There’s no need to explain how important Derrick Rose is to Chicago. The Bulls’ philosophy over the past few seasons has been simple: a lot of defense and a lot of Derrick. And it’s worked.
But the real reason that Rose’s injury is so scary is that it could have serious long-term ramifications for Chicago. Some players come back fine after tearing their ACLs. Baron Davis tore his during his freshman year at UCLA and didn’t miss a beat.
But other guys—guys like Tim Hardaway—come back effective, but not the same. They lose their explosiveness. And explosiveness is the one thing that Rose can’t afford to lose.
Because no star player in the league has a game as predicated on athleticism as Rose.

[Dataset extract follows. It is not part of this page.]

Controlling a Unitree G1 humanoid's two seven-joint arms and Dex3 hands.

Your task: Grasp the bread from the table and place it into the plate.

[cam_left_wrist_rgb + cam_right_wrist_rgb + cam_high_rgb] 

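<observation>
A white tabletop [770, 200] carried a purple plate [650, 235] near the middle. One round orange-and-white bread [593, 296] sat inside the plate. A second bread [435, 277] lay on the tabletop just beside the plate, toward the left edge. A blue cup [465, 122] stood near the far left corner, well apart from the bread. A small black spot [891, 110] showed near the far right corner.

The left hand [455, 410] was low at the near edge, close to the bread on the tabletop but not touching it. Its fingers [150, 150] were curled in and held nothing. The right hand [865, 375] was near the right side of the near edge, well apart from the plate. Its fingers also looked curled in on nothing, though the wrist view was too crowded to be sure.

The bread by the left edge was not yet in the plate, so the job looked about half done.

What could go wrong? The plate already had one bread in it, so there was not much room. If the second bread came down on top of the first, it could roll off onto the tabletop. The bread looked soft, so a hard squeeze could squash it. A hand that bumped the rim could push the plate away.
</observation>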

That’s not a bad thing, it’s just the truth. The strength of his game is the fact that he can get to the rim at will. His first step is unparalleled, and he uses a variety of vicious, ankle-destroying cuts to carve a path to the basket. That’s how he excels.
What if that gets taken away? Can he change his game on the fly the way that Chris Paul did after he came back from injury? Can he become more cerebral—master the little nuances of the game that he never had to when he could just obliterate defenders off the dribble?
Maybe Rose comes back 100 percent from injury. Maybe he loses a step but adjusts his game accordingly. Or maybe he’s never the same. We don’t know yet. And that’s just killing the Chicago Bulls.